Task statement »
Print the data below exactly, but only the lines from the one containing "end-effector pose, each" down to the one containing "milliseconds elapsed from", inclusive.

-.-.-

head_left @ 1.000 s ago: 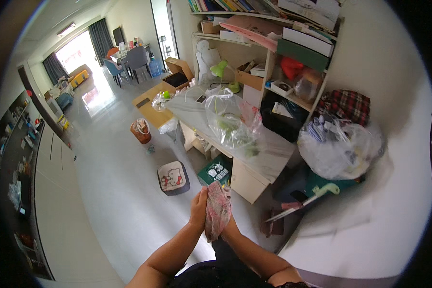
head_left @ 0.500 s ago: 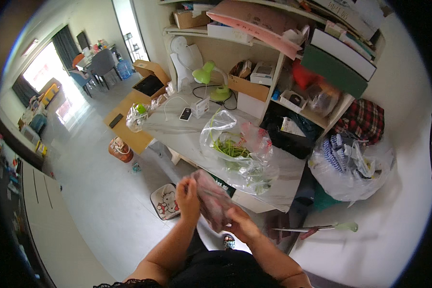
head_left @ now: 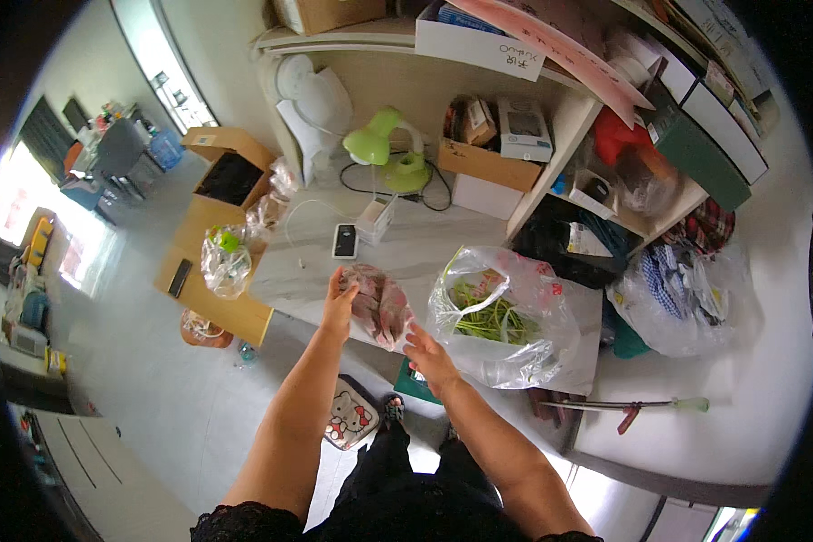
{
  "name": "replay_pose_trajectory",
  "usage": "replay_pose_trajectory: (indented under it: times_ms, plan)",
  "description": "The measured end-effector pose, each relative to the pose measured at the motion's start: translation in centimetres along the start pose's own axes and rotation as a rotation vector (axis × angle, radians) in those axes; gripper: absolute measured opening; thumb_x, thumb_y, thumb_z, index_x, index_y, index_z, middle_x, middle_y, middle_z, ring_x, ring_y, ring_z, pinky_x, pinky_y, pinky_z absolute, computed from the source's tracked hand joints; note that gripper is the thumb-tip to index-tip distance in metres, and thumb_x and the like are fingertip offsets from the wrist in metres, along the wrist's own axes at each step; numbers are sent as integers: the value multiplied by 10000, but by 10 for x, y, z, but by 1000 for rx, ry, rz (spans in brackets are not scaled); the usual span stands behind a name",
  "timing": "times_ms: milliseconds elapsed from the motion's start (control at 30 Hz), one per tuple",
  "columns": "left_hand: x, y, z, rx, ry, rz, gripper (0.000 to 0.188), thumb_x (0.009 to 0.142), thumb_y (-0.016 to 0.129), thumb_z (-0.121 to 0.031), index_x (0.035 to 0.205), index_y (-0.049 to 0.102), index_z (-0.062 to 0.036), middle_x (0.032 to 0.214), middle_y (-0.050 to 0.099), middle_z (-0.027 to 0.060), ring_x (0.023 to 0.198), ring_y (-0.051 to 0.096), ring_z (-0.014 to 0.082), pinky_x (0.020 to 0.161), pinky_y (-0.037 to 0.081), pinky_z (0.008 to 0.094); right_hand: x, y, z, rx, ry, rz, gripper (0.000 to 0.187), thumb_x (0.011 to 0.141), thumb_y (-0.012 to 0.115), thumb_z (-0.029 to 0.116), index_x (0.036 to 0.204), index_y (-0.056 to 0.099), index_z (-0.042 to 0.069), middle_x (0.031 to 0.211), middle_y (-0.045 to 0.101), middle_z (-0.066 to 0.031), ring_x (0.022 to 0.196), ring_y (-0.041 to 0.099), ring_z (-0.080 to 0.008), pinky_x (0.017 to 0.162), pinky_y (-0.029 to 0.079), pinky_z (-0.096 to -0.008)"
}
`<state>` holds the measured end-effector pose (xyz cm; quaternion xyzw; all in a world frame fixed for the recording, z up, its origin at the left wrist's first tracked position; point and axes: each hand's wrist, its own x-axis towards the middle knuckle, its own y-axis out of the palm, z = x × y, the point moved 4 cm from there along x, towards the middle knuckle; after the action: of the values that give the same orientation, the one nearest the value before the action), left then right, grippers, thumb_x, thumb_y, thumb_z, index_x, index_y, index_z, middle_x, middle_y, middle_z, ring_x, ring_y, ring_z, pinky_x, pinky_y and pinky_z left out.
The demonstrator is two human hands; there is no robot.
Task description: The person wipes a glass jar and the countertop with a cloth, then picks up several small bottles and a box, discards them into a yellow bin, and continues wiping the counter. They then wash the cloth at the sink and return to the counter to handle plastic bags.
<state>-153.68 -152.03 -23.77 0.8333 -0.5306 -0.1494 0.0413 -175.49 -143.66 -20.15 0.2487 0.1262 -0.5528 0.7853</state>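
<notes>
A pinkish-brown lump in clear plastic, looking like a bag of meat (head_left: 377,305), is held over the front edge of the marbled desk (head_left: 312,287). My left hand (head_left: 338,312) grips its left side, thumb towards the front. At its lower right edge are the bent fingers of my right hand (head_left: 432,361), whose exact contact is hard to see. To the right, a clear plastic bag (head_left: 551,348) lies on the desk with green leafy stems (head_left: 492,314) inside. Behind the package lies a black-and-white phone (head_left: 345,241) beside a small white box (head_left: 376,219).
A green desk lamp (head_left: 384,144) and a white fan-like object (head_left: 316,113) stand at the back. Shelves with boxes rise behind. A stuffed clear bag (head_left: 677,307) and a long thin tool (head_left: 632,406) are at right. A cartoon-printed bag (head_left: 352,411) sits below the desk.
Both hands have moved forward and up with the package, from in front of the desk to over its edge. My view has shifted closer to the desk.
</notes>
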Motion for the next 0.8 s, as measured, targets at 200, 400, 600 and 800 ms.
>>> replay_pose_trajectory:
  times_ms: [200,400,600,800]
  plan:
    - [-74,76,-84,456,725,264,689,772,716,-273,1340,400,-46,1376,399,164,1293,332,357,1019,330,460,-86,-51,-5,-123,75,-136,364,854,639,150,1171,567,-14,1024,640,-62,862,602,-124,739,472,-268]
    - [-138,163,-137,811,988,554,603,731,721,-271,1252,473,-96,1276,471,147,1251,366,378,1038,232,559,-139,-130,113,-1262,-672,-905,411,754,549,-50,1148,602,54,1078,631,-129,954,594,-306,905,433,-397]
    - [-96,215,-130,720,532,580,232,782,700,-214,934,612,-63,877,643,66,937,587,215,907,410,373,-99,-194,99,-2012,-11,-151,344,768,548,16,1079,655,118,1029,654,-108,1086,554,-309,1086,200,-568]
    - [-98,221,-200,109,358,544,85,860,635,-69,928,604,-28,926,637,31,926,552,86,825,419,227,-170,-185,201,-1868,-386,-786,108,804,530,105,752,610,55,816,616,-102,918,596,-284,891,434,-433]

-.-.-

Answer for the task »
  "description": "The measured end-effector pose, each relative to the pose measured at the motion's start: translation in centimetres along the start pose's own axes and rotation as a rotation vector (axis × angle, radians) in those axes; gripper: absolute measured opening; thumb_x, thumb_y, thumb_z, index_x, index_y, index_z, middle_x, middle_y, middle_z, ring_x, ring_y, ring_z, pinky_x, pinky_y, pinky_z absolute, computed from the source's tracked hand joints; note that gripper is the thumb-tip to index-tip distance in metres, and thumb_x and the like are fingertip offsets from the wrist in metres, along the wrist's own axes at each step; numbers are sent as integers: the value multiplied by 10000, but by 10 for x, y, z, but by 1000 for rx, ry, rz (spans in brackets are not scaled); the usual span stands behind a name",
  "timing": "times_ms: milliseconds elapsed from the motion's start (control at 30 Hz), one per tuple",

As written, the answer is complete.